Redwoods Treewalk, New Zealand

Redwoods Treewalk, New Zealand © BILL HEDGES

An increasing number of green-themed experiences like those offered by Natural Habitat Adventures includes opportunities for travelers to get a little closer to the environment through an array of experiential journeys. At Redwoods Treewalk in New Zealand’s Redwood Forest in Rotorua, visitors are immersed in the forest environment along the world’s longest suspended walkway. In San Francisco visitors can explore the bay aboard the only hybrid passenger fleet in North America. Operated by Alcatraz Cruises, part of Hornblower Cruises & Events, the state-of-the-art hybrid fleet is powered by sun, wind, grid electricity and an onboard battery bank and hydrogen fuel cell technology approved by the U.S. Coast Guard.

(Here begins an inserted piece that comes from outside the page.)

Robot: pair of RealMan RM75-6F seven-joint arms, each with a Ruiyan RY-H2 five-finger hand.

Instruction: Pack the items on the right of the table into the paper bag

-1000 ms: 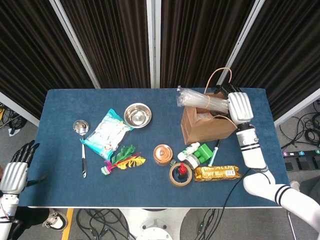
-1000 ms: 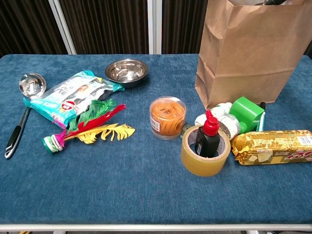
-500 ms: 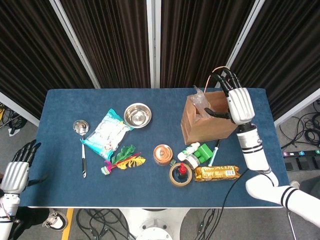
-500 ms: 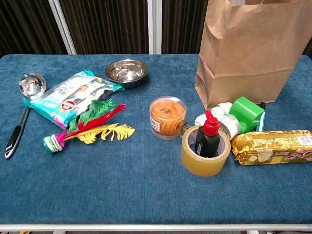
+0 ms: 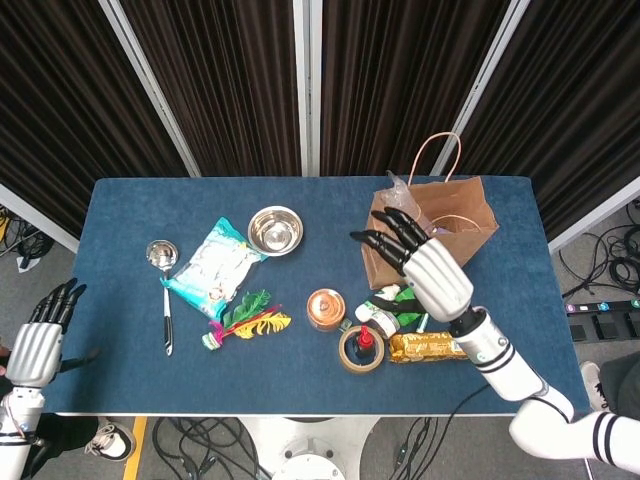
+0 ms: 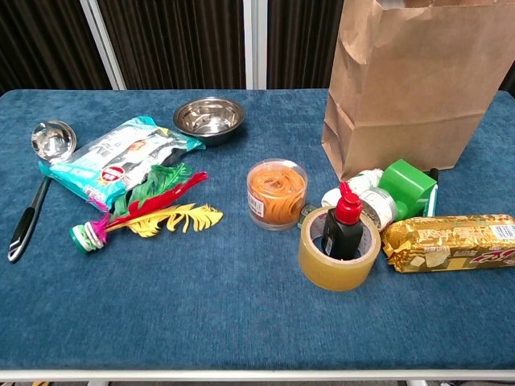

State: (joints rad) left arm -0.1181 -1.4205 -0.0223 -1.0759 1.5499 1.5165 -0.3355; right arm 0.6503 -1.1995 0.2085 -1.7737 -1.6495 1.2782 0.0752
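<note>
Paper bag [image 5: 430, 235] just behind right hand [image 5: 425, 265]

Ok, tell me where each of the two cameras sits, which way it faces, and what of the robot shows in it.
Head view: high above, looking steeply down on the whole table; shows the right hand, open, beside the paper bag, and the left hand off the table's left edge.
Chest view: low at the table's front edge, facing the curtains across it; no part of the robot shows.
Shared: paper bag, tape roll, gold packet, steel bowl, ladle.
</note>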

Green encounters even extend to dining. In Indianapolis, Farm 360 boasts a 61,000-square-foot hydroponic garden using LED lights to nurture 25 different greens and herbs, with crop expansion planned in the near future. The farm is developing plans to supply local schools, various corporate entities and local restaurants including Garden Table. Also in the city, a 5,000-square-foot rooftop garden called Sky Farm atop the Sidney & Lois Eskenazi Hospital produced more than 2,200 pounds of fresh produce in its first year of operation.

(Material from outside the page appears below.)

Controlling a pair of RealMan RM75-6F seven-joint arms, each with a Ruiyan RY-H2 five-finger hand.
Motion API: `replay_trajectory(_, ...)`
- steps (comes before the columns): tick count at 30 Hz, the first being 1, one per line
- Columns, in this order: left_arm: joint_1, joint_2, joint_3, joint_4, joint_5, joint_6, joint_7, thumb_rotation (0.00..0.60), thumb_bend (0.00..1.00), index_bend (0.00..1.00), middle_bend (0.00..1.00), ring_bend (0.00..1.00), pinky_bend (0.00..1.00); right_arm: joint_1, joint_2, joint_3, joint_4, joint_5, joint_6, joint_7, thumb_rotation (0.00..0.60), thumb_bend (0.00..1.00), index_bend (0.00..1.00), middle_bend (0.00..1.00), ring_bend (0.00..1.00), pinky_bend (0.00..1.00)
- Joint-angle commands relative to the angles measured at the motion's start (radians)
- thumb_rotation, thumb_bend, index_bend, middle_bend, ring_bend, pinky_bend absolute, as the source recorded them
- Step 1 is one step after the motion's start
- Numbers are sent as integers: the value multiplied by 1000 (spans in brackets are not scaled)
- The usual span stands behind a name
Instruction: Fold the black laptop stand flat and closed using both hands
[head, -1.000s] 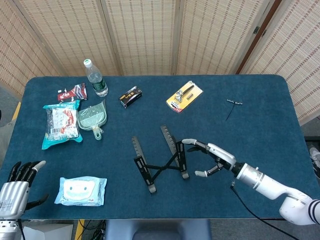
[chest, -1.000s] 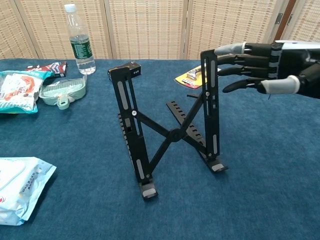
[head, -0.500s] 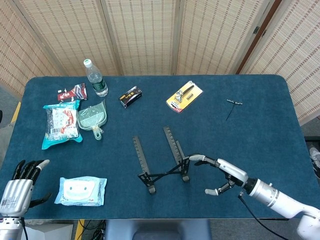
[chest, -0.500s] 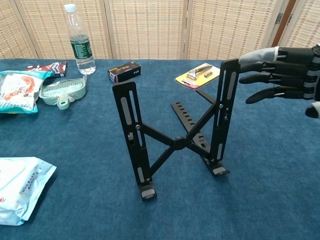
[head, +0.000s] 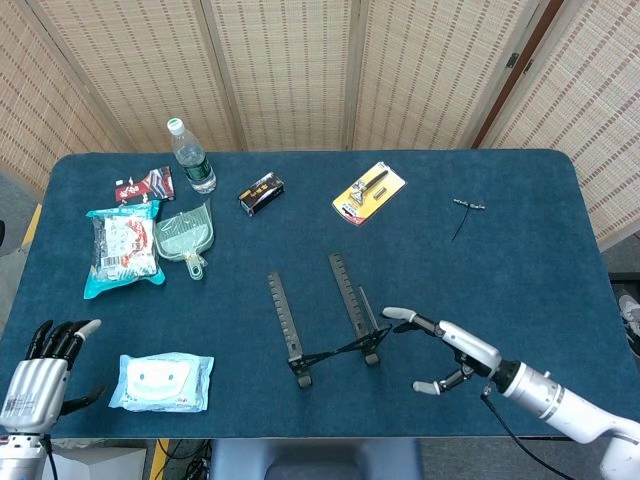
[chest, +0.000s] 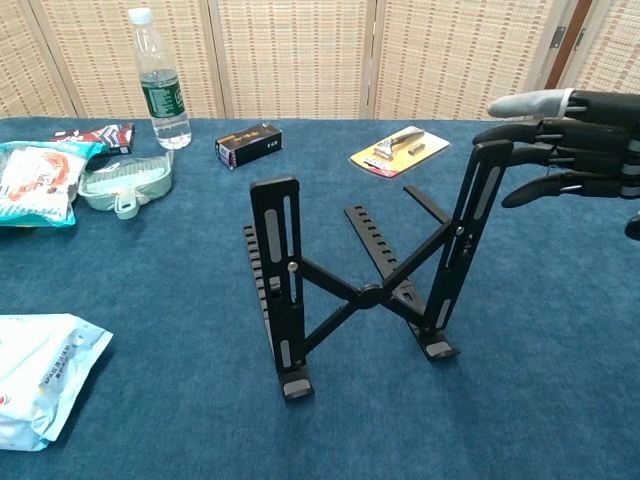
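While the left hand (head: 42, 370) is hanging open and empty off the table's near-left corner, a wipes pack (head: 161, 381) is lying just beside it, with a snack bag (head: 121, 246), green dustpan (head: 184, 237) and water bottle (head: 190, 156) sitting farther back. At mid-table the black laptop stand (chest: 365, 283) is standing propped open. The right hand (chest: 566, 115) is reaching in from the right with fingers spread, fingertips (chest: 500, 131) touching the stand's upper right arm without gripping it.
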Motion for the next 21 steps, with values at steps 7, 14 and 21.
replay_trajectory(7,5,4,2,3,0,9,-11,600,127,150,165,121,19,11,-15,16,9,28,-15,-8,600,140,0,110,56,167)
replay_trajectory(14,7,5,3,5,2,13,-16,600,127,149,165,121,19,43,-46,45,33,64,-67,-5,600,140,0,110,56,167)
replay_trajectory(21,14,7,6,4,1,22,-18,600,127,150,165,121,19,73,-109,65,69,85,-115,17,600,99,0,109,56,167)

AS FOR THE FUTURE of green travel, Martens believes we’ll see more tourism companies place increasing emphasis on philanthropic efforts and expanding their contributions to environmental and community development initiatives in the places where they operate.

“Third-party certification would be a phenomenal tool for the travel industry if the industry could come to consensus on how to define ‘green’ and [agree] on a scheme that accurately assesses it,” Martens offers. “Unfortunately, we’ve seen failure after failure of green certification programs for travel. There are dozens of programs around the world, but very few here in North America. Until the industry can come up with a cohesive approach, there will never be enough recognition to create demand for it. And unfortunately, without that consumer demand, the industry will have a hard time rallying around a cohesive approach. It’s a bit of a chicken and egg problem.”